Controlling what can be done with the document is a crucial aspect to ensure proper security. One key concept in achieving this is the notion of operation. An operation defines a certain activity that can be performed against any securable object. Examples of operations could be View, Modify, Delete, Exchange, Print or Link. Operations are applied against securable objects in a document. A securable object could be a concept, an idea, a relation with another document or the whole document itself. The information regarding all security aspects for all users is only kept in the master document. Since it’s assumed that the user will receive only the information he has access to along with the operations he’s allowed to perform, we can achieve a level of control that was unachievable before.

Document Exchange

A metadata enhanced document is by design an entity that can live by itself without reliance on any external security infrastructure (authentication, authorization). This would allow for secure document interchange between two parties without any special mechanism. The document would only need to be sent at destination. No secure channels should be necessary during the exchange. While a document is packaged for offline usage, the following things should happen:

  • Permitted operations on the securable document aspects for a particular user are added to a sub-package
  • Authorizations required for these operations are added to the sub-package
  • Content allowed for this particular user is added to the sub-package
  • The resulting sub-package is encrypted with the key of the user with rights to this sub-package
  • The process is repeated for each user having access to a piece of content in the package
  • A hash key is generated for each sub-packages and added to the final compressed file
  • All the sub-packages are then compressed into their final file format

Once the compressed file is created, a software aware of the file format can be used to send only the proper part of the compressed file to the recipient. This would ensure that only the proper information is sent to the recipient. In a server scenario, a user could authenticate using the same key that was used to encrypt the sub-package and the server could return only the proper section seamlessly.

Exportability

One important aspect of a metadata enhanced document is the notion of exportability. The browsing application must offer the user to option of exporting the document along with its contextual information. The export must allow the user to select the contextual information to be included with the export. This could be filtered with a combination of the following ways:

  • Content types
    • Audio
    • Video
    • Images
  • Recursion depth
    • Since documents are linked together by context, objects and ideas, the export must allow the user to select the number of immediate relations that are allowed. For instance Document 1 is linked to Document 2 and Document 2 is linked to Document 3. In this example the user could choose to either export Document 1 and the referenced Document 2 while excluding Document 3.
  • Topics
    • Since a document can contain several topics, one could choose to only export certain topics while excluding others


Peer to Peer Topology

One crucial aspect of any system should be resilience. To achieve this, a number of techniques are available. One technology that is hard to beat on both availability and capacity is the peer-to-peer topology. If you consider the peer-to-peer network as a computing resource, you can achieve massive scalability that can’t be achieved using traditional monolithic systems.

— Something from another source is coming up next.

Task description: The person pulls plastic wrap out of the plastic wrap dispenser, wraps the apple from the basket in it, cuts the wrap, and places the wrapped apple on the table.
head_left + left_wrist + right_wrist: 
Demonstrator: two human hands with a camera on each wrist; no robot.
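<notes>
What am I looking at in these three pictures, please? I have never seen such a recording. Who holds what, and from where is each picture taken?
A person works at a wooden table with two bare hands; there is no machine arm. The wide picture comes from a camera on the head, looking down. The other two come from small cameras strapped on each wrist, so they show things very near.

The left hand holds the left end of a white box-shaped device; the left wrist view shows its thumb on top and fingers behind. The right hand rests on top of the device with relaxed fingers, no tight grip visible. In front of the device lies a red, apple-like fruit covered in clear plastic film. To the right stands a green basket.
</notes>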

In this context, the peer-to-peer computing grid can have multiple purposes and advantages over competing technologies.

Storage


As you can see in the diagram above, the grid can be used to ensure redundancy of the information. As each member of the storage grid is aware of the other nodes, it could track modified content and replicate it as needed to the other nodes in the grid to ensure an appropriate number of copies of the same content is kept in grid. Each content fragment within the grid should be able to announce the level of redundancy it requires or policies could be set at the grid level for predefined types of content.

In storage resiliency is one thing, performance is another. If a piece of content is highly demanded, the grid should be able to adapt to this increase. One way to achieve this is by spreading content across as many nodes as necessary to achieve acceptable throughput and response time for the user.

Once the content has been pushed to the other nodes, they can now be used to serve the content. Different strategies could be used when fetching the content from multiple nodes in the grid.

The client could retrieve the desired fragment by using one of the following strategies depending on network conditions and the type of content served.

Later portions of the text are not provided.